Levanta
- Llamas, J.M.
- 31 jul
- 3 Min. de lectura
Actualizado: 7 sept

Listen to the words, they'll tell you what to do,
listen over the rhythm that's confusing you,
listen to the reed in the saxophone,
listen over the hum of the radio,
listen over the sound of blades in rotation,
listen through the traffic and circulation,
listen as hope and peace try to rhyme,
listen over marching bands playing out their time…
Wake up, wake up, dead man!
Wake up, wake up, dead man!
U2, Wake up, dead man, Pop, 1997.
Pelo enmarañado, barba deshilachada, mirada nerviosa, pómulos marcados, nariz chata, orejas puntiagudas, frente arrugada y una aguda sensación de estar atravesando todos los límites. Respiración entrecortada, tembleque de manos, vaivén de piernas.
Nando caminaba, monte abajo, sin saber muy bien cómo había llegado hasta allí y, mucho menos, el modo de salir. La hojarasca, las ramas caídas, las piedras de pizarra y el matorral se le enredaban en los tobillos, le golpeaban los pies y le hacían daño, porque iba descalzo. ¿Por qué iba descalzo? No podía recordarlo. Miró al suelo, y se le nubló la visión. ¡No solo estaba descalzo, sino también desnudo! ¡Completamente en pelota picada, como su madre lo había traído al mundo! «Menos mal que es de noche», se dijo, «y nadie me puede ver». Eso, lejos de tranquilizarlo, elevó su tensión. Era una noche tan oscura que no alcanzaba a distinguir nada más allá de la próxima pisada. No había luna, y solo aquella extraña neblina gris, que se arremolinaba entre los troncos de los quejigos que, como almas en pena, elevaban sus retorcidas ramas hacia el opaco cielo, parecía ofrecer algo de mortecina sombra aquí o allá.

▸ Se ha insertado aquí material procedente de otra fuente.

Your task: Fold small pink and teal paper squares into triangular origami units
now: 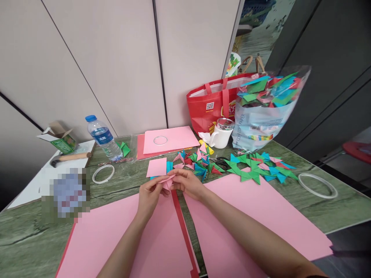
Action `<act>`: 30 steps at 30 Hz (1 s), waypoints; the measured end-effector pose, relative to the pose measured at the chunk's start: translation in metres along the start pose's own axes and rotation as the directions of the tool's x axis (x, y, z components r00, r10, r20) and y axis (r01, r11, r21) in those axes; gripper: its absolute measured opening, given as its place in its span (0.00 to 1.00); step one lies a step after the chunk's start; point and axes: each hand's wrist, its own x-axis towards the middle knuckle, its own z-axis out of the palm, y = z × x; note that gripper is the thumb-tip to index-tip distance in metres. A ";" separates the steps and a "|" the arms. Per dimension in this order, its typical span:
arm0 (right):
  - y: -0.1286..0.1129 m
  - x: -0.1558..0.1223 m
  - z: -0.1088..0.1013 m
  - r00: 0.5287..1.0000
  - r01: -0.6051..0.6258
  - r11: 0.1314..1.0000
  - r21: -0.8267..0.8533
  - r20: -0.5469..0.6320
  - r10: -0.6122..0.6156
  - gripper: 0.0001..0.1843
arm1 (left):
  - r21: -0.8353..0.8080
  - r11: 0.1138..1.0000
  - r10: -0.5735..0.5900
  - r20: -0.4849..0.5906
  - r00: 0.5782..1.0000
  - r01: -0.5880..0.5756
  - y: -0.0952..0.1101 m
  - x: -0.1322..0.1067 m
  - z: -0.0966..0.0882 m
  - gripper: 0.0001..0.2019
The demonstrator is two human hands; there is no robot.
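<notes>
The left hand (148,196) and the right hand (189,184) pinch a small folded pink paper piece (167,183) between their fingertips — one at each side of it; the piece is held up over the near middle of the green marbled table (304,220), above large pink paper sheets (116,235) spread under both forearms; just beyond the hands lie a pink paper square (157,167), partly over blue paper (169,166), and a cluster of folded paper pieces (199,159); black-handled scissors (222,163) lie between that cluster and some star-shaped paper rings (251,172); behind stand a white mug (222,136) and a clear plastic bag (262,116) — filled with colourful folded paper.
</notes>
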 end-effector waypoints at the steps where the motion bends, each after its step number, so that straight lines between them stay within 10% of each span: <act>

Tropezó. Y se hizo un profundo corte en el dedo gordo del pie derecho. Gritó de angustia, pero no podía entretenerse con el dolor: procuró plantar en firme el pie izquierdo, y pisó una piedra afilada. Otra mueca de dolor le asomó en el rostro. Sin embargo, no había tiempo para quejas, porque caminaba, casi corría cuesta abajo, y tenía que evitar la caída. Como un beodo fue pisoteando ramas ajadas, largas púas de ortiga, aristas de pedernal, pero no caía. Tropezaba una vez, y otra, y otra más, en cada intento le costaba más mantenerse erguido, pero ahí seguía, ya sollozando, con las piernas desolladas, trastabillando de todos los modos posibles y sin aterrizar en el suelo. «¡Quiero caer! ¡Dios mío, hazme caer! ¿Por qué no me derribas? ¿Por qué?», se preguntaba, a gritos.
De repente, un rugido hizo retemblar las ramas de todos los árboles: «¡Levanta!», escuchó claramente. En aquel momento, sin comprender nada, se dejó ir de bruces contra la tierra.
Nando despertó, envuelto en sudor, y abrió los ojos. «¡Levanta!», volvió a escuchar, por segunda vez. Estaba solo en su habitación. Se incorporó en el lecho, aturdido, y miró a su alrededor.
Botellas de cerveza vacías y rotas sobre la alfombra. Restos de comida de varias semanas esparcidos por doquier. Ropa sucia sobre la silla, colgando del ventilador, enganchada a duras penas de los cuadros, intentando escapar de los cajones del armario. Moscas zumbando entre los desperdicios. Vómito, orina y heces salpicando las sábanas. Bolsas de basura amontonadas junto a la puerta. Olor nauseabundo a dejadez y olvido.
—¡Levanta!
—Gracias —respondió, débilmente, Nando, mientras dos gruesas lágrimas rodaban por sus mejillas y se perdían entre los extraviados hilos de la barba.